Task brief ->
From the first line to the last, output the data exactly as it stands, minus its pictures.

******

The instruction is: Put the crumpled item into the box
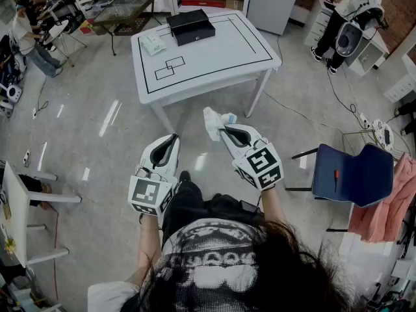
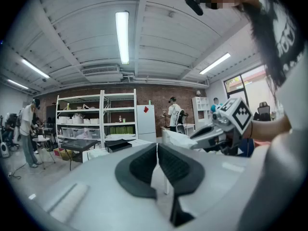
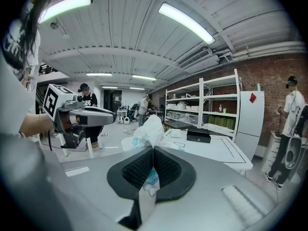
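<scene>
My right gripper (image 1: 223, 129) (image 3: 152, 150) is shut on a crumpled white plastic item with blue print (image 1: 214, 121) (image 3: 146, 133), which sticks out past the jaw tips. It hangs in the air in front of the white table (image 1: 224, 60) (image 3: 219, 150). A black box (image 1: 190, 26) (image 3: 198, 136) sits at the table's far side. My left gripper (image 1: 173, 138) (image 2: 157, 147) is shut with nothing between its jaws, level with the right one and to its left.
A flat white packet (image 1: 153, 43) lies on the table left of the box. Black lines mark rectangles on the tabletop. A blue chair (image 1: 356, 176) stands at the right, another white table (image 1: 13, 212) at the left. Shelves and people stand at the far wall.
</scene>
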`<state>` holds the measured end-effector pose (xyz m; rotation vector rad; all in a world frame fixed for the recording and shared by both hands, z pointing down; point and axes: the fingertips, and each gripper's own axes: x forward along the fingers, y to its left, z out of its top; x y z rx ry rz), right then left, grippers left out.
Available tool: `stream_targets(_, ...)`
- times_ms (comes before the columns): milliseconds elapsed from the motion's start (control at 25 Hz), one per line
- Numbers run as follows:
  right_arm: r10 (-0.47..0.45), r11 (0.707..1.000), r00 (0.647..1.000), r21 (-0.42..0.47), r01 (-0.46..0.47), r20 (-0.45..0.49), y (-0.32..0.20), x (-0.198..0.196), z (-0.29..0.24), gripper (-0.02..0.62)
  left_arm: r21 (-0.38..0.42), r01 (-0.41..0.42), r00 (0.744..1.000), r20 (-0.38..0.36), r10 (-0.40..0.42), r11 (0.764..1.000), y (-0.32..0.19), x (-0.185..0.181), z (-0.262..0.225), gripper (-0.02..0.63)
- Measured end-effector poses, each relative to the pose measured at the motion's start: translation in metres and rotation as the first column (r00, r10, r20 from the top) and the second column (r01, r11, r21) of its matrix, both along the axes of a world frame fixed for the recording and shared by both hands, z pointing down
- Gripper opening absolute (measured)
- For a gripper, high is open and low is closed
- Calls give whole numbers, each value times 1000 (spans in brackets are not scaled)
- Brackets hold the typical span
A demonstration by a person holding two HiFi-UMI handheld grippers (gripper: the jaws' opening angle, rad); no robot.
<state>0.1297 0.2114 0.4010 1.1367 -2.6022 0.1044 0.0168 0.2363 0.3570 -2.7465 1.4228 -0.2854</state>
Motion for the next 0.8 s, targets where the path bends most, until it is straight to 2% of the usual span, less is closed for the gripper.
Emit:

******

Result of the exercise ->
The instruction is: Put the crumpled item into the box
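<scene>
My right gripper (image 1: 223, 129) (image 3: 152, 150) is shut on a crumpled white plastic item with blue print (image 1: 214, 121) (image 3: 146, 133), which sticks out past the jaw tips. It hangs in the air in front of the white table (image 1: 224, 60) (image 3: 219, 150). A black box (image 1: 190, 26) (image 3: 198, 136) sits at the table's far side. My left gripper (image 1: 173, 138) (image 2: 157, 147) is shut with nothing between its jaws, level with the right one and to its left.
A flat white packet (image 1: 153, 43) lies on the table left of the box. Black lines mark rectangles on the tabletop. A blue chair (image 1: 356, 176) stands at the right, another white table (image 1: 13, 212) at the left. Shelves and people stand at the far wall.
</scene>
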`<state>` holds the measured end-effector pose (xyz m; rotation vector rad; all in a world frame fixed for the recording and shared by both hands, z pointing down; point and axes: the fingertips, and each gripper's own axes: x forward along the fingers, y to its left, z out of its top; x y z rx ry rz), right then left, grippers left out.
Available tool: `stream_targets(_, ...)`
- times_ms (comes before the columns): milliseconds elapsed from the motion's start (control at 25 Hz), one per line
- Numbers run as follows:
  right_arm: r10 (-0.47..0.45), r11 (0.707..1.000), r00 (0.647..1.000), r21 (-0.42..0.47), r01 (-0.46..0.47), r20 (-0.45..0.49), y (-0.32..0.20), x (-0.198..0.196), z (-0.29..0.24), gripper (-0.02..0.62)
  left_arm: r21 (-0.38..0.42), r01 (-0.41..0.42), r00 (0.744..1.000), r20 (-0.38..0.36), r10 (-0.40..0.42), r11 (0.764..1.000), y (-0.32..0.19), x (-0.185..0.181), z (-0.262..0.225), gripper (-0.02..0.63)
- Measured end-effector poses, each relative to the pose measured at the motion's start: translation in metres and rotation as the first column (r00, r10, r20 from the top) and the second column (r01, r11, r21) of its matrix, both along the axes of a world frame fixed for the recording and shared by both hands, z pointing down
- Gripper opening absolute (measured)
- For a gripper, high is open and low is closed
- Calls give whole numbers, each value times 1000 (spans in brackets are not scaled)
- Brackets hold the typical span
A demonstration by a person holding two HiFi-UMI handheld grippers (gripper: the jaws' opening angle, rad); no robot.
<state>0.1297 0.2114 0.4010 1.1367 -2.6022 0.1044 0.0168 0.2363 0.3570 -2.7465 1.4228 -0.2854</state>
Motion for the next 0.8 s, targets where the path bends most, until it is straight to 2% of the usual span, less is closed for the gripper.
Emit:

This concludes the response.